Monday, June 28, 2004

BIGGER THAN LIFE

I buckled and bought a GiantKat today, or a MegaKat, or some other [modifier meaning big, perhaps even “big” itself]Kat. This MamoKat is a Kit Kat bar, but, as the modifier implies, it has been big-ified. I saw it sitting in the vending machine when I stopped to make copies today (note to office planners: putting the vending machine next to the copy machine is a brilliant marketing strategy, if morally suspect). I managed to make several copies before I caved.

I must admit that when I made my purchase, I did not really know what I was getting into. I just saw the label and figured it maybe contained more of those little bar pieces than usual, or perhaps the ones it contained were longer. It was hard to tell from the packaging. Upon opening the wrapper, I discovered that I had been in error. All my guesses were wrong. The MassiKat turned out to be a single bar, one huge piece of Kit Kat. That whole advertising jingle that they did, you know “break me off a piece of that Kit Kat bar” has no bearing on this goliath. It is a huge, unified whole. It’s as if someone did break off a piece of the kit kat bar but instead of eating it, they hit it with the same concoction of radiation and gene therapy that led to The Hulk. I treated it very carefully. I really didn’t want to make this thing angry, afraid it might get bigger.

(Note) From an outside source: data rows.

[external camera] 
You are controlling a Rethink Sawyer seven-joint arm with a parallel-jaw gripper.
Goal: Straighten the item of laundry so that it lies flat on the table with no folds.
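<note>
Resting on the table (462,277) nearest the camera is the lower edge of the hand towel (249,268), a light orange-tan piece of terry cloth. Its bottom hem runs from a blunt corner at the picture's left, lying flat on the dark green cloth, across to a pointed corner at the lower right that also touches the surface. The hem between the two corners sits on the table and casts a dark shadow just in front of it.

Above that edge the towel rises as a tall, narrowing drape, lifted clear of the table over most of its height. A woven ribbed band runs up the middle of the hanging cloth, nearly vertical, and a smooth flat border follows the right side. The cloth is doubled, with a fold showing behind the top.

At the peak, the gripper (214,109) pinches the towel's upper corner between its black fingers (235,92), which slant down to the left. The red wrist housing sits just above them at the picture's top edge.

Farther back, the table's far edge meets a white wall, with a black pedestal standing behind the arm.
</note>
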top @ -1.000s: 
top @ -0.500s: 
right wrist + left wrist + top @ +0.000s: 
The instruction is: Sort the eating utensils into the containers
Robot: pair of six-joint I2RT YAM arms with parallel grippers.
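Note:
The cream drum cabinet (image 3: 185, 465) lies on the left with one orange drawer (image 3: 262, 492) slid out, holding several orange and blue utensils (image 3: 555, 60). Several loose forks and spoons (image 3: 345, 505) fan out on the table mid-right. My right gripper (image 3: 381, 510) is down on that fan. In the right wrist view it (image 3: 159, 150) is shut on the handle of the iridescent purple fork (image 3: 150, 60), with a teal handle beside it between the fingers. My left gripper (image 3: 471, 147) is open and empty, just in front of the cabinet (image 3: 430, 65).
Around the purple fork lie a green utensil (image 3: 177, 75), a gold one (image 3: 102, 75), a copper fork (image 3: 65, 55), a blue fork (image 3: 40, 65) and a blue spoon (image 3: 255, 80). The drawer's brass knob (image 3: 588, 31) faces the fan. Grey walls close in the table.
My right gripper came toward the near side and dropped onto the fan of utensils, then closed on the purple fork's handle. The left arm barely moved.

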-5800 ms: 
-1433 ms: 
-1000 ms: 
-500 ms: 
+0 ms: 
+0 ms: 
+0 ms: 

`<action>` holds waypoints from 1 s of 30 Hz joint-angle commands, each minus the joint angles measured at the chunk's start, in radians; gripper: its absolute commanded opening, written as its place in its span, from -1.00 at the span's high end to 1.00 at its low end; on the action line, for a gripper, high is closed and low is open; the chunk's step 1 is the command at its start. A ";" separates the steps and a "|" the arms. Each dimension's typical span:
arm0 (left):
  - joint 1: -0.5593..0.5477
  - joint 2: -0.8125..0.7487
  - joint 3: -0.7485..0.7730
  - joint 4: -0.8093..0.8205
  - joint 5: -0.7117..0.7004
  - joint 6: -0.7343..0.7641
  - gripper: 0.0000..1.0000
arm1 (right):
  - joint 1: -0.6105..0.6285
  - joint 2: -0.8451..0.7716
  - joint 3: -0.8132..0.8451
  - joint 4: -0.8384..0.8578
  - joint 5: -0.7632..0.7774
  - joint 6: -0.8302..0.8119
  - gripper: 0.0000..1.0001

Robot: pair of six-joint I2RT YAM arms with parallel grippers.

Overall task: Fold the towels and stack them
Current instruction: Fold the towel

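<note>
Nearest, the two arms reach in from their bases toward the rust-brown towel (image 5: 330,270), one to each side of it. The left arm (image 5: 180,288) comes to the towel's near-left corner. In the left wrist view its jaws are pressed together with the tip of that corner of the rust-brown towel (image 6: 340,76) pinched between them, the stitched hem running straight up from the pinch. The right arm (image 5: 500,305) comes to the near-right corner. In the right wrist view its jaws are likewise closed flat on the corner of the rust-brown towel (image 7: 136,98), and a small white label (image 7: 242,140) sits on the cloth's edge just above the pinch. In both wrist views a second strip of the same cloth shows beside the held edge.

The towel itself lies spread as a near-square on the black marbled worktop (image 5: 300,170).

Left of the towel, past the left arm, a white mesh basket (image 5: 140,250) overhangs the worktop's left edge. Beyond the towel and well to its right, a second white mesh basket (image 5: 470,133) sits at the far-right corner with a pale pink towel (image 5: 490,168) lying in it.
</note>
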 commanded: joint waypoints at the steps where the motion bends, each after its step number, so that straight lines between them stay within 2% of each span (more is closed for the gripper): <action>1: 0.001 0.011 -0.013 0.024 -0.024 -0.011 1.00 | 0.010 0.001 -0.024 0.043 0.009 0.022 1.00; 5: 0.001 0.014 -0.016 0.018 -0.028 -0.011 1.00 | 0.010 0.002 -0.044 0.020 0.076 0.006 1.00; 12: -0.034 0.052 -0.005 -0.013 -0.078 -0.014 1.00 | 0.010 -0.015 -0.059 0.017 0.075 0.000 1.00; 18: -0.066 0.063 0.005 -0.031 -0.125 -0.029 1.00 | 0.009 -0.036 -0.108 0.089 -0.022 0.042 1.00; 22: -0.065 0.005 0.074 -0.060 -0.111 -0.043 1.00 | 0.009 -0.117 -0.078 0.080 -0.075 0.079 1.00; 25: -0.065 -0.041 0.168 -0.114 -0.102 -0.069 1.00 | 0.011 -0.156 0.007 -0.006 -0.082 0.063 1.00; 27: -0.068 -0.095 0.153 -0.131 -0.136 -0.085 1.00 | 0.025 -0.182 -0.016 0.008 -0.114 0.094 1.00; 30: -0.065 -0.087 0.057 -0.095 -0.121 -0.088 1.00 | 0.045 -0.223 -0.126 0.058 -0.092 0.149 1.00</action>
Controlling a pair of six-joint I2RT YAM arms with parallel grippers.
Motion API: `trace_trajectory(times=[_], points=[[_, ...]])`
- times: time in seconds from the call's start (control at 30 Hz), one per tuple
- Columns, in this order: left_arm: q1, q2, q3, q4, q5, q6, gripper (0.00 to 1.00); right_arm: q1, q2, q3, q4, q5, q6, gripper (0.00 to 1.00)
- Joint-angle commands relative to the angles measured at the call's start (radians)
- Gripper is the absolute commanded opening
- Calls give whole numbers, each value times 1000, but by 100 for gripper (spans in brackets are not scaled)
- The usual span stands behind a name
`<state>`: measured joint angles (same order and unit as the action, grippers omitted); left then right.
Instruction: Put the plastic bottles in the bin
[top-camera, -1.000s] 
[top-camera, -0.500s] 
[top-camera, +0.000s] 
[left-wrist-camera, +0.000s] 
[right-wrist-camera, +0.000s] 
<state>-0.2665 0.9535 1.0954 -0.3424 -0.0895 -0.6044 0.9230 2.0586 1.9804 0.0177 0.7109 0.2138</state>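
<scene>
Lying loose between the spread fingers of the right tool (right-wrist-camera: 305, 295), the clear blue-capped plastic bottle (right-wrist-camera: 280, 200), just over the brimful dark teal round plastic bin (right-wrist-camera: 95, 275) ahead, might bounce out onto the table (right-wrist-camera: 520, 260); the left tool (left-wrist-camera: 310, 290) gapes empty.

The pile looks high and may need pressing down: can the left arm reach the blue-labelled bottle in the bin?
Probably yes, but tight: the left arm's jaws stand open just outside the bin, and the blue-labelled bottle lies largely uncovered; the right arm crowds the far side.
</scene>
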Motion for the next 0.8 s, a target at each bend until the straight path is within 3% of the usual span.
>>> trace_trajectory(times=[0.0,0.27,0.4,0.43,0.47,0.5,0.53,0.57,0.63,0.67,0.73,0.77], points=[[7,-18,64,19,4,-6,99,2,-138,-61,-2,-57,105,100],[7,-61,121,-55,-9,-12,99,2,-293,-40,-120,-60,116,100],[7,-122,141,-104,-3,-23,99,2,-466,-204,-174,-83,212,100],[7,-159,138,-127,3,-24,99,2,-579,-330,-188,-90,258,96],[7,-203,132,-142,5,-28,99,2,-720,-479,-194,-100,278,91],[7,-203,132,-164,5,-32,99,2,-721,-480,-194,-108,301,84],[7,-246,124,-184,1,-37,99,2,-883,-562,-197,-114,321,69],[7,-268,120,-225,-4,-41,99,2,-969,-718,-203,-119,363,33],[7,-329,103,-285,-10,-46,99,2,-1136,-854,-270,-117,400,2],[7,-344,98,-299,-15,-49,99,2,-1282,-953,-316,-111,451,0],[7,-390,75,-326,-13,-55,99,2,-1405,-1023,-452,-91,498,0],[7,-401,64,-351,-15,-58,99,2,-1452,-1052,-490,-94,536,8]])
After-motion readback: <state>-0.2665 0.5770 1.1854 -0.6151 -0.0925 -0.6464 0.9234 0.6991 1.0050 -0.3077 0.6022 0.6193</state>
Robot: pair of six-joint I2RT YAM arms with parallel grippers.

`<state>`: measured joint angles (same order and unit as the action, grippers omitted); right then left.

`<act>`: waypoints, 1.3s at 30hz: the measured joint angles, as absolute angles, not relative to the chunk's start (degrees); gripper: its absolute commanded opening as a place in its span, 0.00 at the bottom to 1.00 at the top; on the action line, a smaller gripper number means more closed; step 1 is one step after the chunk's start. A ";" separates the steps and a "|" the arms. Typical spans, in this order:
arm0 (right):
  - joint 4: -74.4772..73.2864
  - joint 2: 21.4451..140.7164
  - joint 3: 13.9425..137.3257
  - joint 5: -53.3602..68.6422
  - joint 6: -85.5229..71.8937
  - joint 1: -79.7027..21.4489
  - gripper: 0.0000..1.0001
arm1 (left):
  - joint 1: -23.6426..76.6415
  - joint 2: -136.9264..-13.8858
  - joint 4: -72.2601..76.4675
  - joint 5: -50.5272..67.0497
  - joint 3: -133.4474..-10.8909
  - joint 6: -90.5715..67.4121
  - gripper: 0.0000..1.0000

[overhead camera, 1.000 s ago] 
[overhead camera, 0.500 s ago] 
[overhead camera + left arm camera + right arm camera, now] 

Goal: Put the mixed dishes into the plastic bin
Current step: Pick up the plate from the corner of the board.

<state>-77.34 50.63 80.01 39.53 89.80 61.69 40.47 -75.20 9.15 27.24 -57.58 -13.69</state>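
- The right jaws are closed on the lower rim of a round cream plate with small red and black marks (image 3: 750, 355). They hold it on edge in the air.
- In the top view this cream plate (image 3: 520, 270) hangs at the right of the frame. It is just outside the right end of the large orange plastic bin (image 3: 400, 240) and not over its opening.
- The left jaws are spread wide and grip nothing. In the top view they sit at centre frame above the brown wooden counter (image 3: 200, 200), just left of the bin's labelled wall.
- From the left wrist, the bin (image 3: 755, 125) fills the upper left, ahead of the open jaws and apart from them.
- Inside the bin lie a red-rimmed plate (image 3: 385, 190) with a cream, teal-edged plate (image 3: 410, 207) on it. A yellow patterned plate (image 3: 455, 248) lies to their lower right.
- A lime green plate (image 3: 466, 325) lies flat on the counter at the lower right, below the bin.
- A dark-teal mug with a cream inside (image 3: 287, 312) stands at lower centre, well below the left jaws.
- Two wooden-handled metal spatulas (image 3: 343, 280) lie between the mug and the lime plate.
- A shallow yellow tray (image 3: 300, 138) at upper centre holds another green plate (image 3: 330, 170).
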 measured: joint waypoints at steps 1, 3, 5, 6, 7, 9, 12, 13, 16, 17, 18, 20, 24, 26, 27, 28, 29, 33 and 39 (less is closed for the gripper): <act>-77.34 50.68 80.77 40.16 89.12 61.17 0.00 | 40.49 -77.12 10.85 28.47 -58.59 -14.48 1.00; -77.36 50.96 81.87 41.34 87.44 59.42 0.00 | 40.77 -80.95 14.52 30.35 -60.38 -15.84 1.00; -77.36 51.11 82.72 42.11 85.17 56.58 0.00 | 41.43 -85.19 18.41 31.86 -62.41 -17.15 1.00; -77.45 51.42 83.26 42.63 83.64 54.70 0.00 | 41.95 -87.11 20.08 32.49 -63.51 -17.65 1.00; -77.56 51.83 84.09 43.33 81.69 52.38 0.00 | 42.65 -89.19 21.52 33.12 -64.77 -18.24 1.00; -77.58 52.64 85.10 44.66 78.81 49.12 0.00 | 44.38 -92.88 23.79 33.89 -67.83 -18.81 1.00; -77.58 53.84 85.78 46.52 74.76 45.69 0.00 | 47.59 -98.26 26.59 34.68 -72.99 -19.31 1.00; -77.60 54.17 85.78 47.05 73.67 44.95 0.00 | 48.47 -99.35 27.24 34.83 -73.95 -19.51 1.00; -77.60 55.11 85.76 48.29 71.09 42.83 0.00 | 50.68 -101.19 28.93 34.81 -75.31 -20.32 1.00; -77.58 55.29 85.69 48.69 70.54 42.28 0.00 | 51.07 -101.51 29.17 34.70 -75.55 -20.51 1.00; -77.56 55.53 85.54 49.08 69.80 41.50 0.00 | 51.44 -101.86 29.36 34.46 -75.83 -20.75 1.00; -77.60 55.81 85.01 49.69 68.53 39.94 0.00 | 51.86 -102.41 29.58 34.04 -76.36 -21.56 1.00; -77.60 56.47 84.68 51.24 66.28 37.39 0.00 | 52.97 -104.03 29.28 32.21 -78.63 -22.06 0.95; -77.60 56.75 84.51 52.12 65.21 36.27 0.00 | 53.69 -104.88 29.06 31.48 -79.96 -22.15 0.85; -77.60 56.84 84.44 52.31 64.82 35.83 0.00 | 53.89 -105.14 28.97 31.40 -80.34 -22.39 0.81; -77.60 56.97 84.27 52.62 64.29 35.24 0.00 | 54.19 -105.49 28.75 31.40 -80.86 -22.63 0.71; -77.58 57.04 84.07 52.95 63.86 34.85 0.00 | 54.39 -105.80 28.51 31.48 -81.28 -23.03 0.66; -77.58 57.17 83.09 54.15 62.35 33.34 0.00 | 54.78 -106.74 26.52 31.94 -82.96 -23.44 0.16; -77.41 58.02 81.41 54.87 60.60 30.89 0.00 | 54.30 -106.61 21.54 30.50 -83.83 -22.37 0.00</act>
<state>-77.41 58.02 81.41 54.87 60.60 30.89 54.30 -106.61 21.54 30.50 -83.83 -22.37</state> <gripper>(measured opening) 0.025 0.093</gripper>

After I recovered my initial shock and remembered that it was a candy bar and that candy bars, as a rule, do not generally get angry, I was overcome with joy. I love Kit Kats. Finding this one was like finding a dollar bill in your pocket and then realizing that you had misread the numbers and discovering it was actually ten dollars. So I ate it.

Turns out Kit Kat bars don’t scale up very well. Perhaps something was off in the ratio of smooth chocolate and crisp wafers. Perhaps that much Kit Kat in one place upset the balance of nature and warped reality. Perhaps the gods found it offensive that mortals would dare toy with such forces and cursed the monstrous candy bar and all who gazed upon it. I don’t know. I just know that my dream became a nightmare, the ten dollar bill turned out to be Monopoly money after all. I am, several hours later, still regretting my decision to purchase the MonstroKat. I’m thinking I should have gone for the MegaCrunch instead.